Andre Bazin: Text, context and reception

Hodgkinson, Simon January 2010 (has links)
Andre Bazin worked as a film critic in France from the time he left university in 1941 up to his early death in 1958. He was born in Angers in 1918 and moved to the ancient French Atlantic port of la Rochelle in 1923. After rejecting a career in teaching, Bazin started writing as a film critic during the War for L 'Ecran Parisienne, and in 1951 co-founded Cahiers du Cinema. Bazin engaged in debate with the leading French intellectuals although his profession lacked the status of a Sartre, Merleau-Ponty, Mauss, or Bataille. Bazin also mixed with, and was accepted as an equal by the most prominent figures in the arts, including Renoir, Cocteau, Chaplin and Richter.
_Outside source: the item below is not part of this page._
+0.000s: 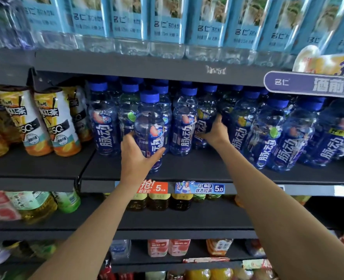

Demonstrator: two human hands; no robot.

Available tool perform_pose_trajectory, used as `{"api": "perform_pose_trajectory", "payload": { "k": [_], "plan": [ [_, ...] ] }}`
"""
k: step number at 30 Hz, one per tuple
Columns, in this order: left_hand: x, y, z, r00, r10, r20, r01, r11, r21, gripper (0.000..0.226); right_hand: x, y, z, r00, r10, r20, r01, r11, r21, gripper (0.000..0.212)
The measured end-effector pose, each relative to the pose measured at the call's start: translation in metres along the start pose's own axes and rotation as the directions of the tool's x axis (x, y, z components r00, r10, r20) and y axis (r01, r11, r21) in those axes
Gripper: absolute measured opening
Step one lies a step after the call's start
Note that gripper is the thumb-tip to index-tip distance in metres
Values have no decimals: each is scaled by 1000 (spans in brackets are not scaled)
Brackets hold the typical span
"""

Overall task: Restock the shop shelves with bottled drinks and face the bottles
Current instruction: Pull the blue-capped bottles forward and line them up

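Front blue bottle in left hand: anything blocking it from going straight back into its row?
Yes. The left hand grips the front blue bottle, and directly behind it another blue-capped bottle already stands in that row. The shelf deck right of it is bare.

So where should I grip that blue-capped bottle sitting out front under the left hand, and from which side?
Grip the front bottle around its lower labelled body, from the open aisle side, where the left hand wraps it now. It stands upright ahead of its row, so front and flanks are exposed; the shelf above probably crowds a grab at the cap.
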State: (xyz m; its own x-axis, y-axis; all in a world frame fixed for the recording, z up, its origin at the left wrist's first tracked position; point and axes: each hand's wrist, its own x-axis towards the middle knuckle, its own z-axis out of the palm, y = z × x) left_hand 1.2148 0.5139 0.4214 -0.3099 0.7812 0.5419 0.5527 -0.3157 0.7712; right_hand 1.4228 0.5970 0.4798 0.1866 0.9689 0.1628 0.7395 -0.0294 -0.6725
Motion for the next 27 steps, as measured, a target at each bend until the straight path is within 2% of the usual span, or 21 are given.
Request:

Bazin's legacy has nonetheless been contentious: while some consider him to be the 'Godfather' of modern film studies and stylistics, others regard Bazin as a naive idealist who believed in the potential of perfect realism in cinematic production, while overlooking its hidden but politically obvious construction. What follows is neither a direct response to this argument nor an attempt to resolve it. This thesis aims to show that Bazin did not merely engage in a debate about realism and its imperfection, but, far more importantly, was caught up in the debate by his position as a journalist writing for his market and his editors. By analysing a broad group of essays, some of which have not been translated, there is an opportunity to see if there is any underlying connections between what looks a disparate and broad body of work, for a variety of editors. He published almost 2600 articles in this period, and some of great length. The idea that they should remain consistent is in many ways unlikely. But if there is something we can draw out of the texts, we shall at least have a method for doing so. The following, then, consists firstly of a detailed textual analysis of Bazin's writings, and secondly of a review of the field of study which immediately preceded the more recent studies of the writings of Andre Bazin. It is to give to the texts a 'being,' which can then precede the various 'essences' of his critics and interpreters. Because the definitive biographical work on Bazin has already been published, and because there is little that can be added to the biographical information on Bazin. Furthermore, all details of Bazin's private life have been withheld under the instructions of Bazin's late wife Jannine.